Moses himself, in fact, underscored the integral connection between the Creation and the Ten Commandments in quoting God’s fourth of these commandments: “‘In six days the Lord made the heavens and the earth, the sea, and all that is in them’” (Ex. 20:11, NIV). Interestingly, when Moses reiterates the Ten Commandments in the later Book of Deuteronomy, the keeping of the Sabbath is to be a reminder of God’s redemption of His people from slavery. “‘Remember that you were slaves in Egypt and that the Lord your God brought you out of there with a mighty hand and an outstretched arm. Therefore the Lord your God has commanded you to observe the Sabbath day’” (5:15, NIV).

The apparent difference in these two iterations of the Fourth Commandment as they appear, respectively, in Exodus and Deuteronomy is explained in the Andrews Study Bible: “There is a close connection between the creation and redemption reasons for the Sabbath in Ex. 20 and Deut. 5; deliverance from Egypt, which God accomplished through His mighty creative power (Exodus 7–14), restored to His people the freedom that they should have been enjoying since creation.”2

For both reasons, then—if they are truly two different reasons—the importance of the observance of the seventh-day Sabbath is clearly proclaimed. And this is a spiritual standard upheld by all of Scripture, not just in these first couple of references. Throughout the Holy Word, in both Old and New Testaments, the Sabbath is upheld in principle and in act.

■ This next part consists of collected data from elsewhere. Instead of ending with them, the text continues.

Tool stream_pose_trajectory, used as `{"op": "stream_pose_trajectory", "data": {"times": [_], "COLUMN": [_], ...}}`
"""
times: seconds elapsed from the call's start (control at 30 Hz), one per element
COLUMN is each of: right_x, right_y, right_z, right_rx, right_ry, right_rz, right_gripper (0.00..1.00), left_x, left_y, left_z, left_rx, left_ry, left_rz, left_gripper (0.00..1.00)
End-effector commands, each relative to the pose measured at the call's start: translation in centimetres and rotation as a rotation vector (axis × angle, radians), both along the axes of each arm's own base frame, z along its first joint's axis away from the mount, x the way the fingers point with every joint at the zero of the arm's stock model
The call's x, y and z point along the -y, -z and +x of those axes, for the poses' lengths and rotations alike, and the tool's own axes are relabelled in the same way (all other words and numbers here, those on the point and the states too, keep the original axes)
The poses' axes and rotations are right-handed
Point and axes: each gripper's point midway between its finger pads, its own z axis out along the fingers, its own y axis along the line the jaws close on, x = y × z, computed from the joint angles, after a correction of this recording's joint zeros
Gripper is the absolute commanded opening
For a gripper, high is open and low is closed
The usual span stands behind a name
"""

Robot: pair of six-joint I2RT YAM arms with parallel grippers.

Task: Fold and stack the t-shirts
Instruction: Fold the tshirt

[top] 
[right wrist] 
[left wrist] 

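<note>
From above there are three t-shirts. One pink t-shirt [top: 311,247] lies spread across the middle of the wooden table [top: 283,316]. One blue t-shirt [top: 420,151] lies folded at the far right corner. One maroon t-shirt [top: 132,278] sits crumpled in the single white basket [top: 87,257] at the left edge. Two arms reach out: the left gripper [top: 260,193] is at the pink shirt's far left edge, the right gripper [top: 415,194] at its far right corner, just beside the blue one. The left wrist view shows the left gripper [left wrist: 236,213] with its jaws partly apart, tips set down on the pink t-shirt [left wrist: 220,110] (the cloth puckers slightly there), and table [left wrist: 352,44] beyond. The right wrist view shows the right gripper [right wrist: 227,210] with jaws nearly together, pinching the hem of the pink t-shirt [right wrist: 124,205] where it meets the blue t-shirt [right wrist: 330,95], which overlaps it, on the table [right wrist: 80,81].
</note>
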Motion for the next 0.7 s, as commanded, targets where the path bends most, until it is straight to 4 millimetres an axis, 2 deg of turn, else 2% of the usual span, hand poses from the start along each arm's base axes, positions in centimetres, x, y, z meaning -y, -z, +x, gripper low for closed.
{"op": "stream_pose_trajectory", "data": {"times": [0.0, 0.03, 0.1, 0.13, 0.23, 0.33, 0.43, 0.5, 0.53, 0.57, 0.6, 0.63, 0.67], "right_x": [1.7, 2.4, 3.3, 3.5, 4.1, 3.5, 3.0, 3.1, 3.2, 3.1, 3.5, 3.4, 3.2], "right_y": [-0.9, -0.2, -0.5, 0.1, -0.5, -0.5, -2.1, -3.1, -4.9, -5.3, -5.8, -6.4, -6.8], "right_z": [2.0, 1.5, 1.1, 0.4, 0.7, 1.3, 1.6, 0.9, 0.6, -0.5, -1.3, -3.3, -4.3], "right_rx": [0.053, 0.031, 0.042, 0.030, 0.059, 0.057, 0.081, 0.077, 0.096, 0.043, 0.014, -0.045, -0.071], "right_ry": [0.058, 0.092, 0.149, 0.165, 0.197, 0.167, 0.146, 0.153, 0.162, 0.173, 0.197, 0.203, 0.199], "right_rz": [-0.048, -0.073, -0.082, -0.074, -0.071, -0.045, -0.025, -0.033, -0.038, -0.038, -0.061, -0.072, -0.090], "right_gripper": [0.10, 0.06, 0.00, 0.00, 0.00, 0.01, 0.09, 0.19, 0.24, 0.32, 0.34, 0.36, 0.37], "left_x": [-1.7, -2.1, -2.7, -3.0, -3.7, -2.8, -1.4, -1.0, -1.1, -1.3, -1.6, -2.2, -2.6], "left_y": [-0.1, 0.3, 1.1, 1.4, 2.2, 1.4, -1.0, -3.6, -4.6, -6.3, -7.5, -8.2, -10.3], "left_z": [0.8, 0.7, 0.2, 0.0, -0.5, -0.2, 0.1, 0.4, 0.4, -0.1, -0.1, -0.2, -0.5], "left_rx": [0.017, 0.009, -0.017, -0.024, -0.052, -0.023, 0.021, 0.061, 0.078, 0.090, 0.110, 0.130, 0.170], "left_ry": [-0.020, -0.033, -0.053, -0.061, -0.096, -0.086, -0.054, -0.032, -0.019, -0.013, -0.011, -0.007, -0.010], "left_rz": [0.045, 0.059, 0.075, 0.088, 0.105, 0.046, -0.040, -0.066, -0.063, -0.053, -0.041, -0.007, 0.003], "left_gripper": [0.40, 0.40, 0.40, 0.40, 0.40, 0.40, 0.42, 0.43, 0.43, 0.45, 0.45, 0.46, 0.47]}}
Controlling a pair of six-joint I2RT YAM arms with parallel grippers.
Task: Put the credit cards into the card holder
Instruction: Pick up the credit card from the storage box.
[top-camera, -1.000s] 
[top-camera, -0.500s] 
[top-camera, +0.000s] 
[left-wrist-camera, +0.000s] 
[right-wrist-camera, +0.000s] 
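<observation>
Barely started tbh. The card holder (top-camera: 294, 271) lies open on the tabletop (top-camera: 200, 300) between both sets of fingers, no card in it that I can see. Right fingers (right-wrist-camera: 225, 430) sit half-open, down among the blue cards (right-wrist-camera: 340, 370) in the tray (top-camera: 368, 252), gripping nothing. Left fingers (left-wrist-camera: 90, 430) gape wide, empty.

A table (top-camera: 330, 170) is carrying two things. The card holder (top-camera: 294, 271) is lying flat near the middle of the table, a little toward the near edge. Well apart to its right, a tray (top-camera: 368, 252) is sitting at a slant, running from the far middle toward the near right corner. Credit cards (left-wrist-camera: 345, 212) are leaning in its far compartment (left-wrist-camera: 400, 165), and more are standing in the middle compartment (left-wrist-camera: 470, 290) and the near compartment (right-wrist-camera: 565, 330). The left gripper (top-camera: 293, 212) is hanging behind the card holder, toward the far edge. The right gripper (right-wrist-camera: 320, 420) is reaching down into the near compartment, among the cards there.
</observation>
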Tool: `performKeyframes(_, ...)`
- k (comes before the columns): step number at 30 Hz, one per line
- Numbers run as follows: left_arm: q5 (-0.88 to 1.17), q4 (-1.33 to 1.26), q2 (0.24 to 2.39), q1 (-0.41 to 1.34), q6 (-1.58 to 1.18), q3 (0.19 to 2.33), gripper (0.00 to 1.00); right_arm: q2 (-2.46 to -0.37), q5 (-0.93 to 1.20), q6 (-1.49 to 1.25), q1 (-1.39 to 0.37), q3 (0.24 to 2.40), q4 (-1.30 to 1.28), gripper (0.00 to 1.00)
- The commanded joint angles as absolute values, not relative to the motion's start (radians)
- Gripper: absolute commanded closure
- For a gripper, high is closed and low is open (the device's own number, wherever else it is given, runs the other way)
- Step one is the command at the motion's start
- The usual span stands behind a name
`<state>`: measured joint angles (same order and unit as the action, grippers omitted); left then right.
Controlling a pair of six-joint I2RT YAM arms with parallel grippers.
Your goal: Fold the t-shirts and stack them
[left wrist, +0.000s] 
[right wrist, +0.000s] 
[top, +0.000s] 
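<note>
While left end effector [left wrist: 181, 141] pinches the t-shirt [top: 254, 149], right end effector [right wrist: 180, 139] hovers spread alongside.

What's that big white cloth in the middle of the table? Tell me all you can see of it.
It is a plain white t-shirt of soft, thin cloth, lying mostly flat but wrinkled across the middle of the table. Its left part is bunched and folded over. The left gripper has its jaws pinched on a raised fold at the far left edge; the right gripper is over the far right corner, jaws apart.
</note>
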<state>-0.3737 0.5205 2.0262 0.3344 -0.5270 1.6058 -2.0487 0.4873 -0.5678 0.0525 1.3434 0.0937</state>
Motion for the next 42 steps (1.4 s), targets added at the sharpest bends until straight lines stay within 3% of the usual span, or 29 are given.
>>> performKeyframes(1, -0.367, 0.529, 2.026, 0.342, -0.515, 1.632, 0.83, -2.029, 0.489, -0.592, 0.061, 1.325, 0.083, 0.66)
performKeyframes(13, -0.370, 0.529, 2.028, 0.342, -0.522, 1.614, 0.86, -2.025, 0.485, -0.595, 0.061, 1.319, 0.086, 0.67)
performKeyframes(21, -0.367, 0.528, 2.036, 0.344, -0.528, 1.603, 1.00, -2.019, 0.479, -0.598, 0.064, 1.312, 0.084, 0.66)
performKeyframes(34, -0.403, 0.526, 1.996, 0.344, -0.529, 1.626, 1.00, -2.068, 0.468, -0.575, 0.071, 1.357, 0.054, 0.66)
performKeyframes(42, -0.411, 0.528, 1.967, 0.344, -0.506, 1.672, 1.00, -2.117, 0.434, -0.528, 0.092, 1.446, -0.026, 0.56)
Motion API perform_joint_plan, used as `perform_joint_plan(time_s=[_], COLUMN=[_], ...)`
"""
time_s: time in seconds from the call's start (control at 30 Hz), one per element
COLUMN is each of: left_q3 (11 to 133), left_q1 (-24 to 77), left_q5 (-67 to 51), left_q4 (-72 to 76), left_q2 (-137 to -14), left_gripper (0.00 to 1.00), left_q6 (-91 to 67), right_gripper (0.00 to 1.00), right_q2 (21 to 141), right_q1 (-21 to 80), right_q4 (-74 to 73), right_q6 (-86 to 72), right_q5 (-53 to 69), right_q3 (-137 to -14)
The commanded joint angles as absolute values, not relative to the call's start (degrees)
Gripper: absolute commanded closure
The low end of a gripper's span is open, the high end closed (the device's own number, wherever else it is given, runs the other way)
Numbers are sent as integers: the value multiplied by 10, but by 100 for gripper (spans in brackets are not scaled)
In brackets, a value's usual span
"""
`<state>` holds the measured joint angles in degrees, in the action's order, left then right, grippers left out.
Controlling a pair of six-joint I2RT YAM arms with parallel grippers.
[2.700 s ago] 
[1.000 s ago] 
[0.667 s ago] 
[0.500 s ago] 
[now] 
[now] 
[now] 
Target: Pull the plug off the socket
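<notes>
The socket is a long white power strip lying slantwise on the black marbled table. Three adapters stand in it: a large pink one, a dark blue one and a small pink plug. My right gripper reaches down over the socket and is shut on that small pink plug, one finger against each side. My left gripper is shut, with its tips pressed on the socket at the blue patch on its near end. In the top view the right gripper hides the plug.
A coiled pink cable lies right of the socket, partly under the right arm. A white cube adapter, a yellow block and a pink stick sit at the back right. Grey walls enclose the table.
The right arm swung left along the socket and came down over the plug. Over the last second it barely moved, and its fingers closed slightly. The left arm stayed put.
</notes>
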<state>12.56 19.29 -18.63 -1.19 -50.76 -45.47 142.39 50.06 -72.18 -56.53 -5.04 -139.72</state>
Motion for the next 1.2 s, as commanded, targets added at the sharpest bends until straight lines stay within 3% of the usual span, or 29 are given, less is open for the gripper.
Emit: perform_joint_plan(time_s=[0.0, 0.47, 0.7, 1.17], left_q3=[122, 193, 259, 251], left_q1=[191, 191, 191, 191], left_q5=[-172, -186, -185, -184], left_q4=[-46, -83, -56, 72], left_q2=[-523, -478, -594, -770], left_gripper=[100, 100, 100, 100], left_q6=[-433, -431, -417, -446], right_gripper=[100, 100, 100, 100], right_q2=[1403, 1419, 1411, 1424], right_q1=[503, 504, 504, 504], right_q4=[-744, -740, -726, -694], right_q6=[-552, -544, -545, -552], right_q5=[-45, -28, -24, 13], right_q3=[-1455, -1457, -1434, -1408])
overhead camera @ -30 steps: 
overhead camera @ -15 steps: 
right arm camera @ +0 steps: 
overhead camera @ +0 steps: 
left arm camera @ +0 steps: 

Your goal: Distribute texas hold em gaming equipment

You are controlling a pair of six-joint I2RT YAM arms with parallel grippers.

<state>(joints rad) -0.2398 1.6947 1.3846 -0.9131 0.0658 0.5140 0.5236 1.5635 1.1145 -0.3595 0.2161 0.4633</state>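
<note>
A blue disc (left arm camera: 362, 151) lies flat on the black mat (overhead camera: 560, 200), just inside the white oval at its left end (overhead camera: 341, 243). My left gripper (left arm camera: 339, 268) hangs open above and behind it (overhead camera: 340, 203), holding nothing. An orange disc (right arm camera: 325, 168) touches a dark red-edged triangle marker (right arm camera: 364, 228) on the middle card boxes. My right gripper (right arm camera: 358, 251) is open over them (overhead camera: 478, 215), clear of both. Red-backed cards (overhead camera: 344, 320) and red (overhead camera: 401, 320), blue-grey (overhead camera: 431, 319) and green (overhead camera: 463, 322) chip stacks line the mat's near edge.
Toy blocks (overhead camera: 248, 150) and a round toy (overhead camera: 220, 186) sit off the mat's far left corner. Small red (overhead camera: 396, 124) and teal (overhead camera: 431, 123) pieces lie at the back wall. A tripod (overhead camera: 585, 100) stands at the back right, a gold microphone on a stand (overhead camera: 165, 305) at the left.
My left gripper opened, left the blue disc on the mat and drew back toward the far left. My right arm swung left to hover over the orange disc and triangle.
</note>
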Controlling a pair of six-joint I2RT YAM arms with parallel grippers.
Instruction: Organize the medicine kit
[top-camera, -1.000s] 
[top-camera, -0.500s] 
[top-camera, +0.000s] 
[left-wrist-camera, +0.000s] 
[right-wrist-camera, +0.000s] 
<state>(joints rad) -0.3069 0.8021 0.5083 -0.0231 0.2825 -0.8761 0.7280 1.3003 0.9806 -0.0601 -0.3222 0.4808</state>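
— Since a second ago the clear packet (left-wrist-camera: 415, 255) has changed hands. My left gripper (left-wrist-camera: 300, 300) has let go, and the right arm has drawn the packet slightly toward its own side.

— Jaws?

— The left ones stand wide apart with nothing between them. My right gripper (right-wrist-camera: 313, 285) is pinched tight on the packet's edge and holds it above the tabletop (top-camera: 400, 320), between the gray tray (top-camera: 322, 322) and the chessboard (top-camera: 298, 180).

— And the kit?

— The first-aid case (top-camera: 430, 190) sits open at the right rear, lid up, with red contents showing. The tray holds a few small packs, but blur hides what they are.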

So, it may come as something of a wonder to read of Cardinal Ratzinger’s observation that the Ten Commandments “are not arbitrary inventions,” but “a translation of the language of the universe.”3 How is it, then, that this future pope, and the vast majority of the other 2.3 billion Christians worldwide, rest for the Sabbath—if it can be said that they rest at all—on another day than the seventh day of the week?

 

NOTES AND REFERENCES

1. Joseph Ratzinger, “In the Beginning . . .”: A Catholic Understanding of the Story of Creation and the Fall (Grand Rapids, Mich.: Eerdmans, 1995), p. 26; quoted in Stratford Caldecott, Beauty for Truth’s Sake (Grand Rapids, Mich.: Brazos Press, 2009), 15.

2. Andrews Study Bible (Berrien Springs, Mich.: Andrews University Press, 2010), 226, marginal note.

3. Ratzinger, “In the Beginning . . .”: A Catholic Understanding of the Story of Creation and the Fall.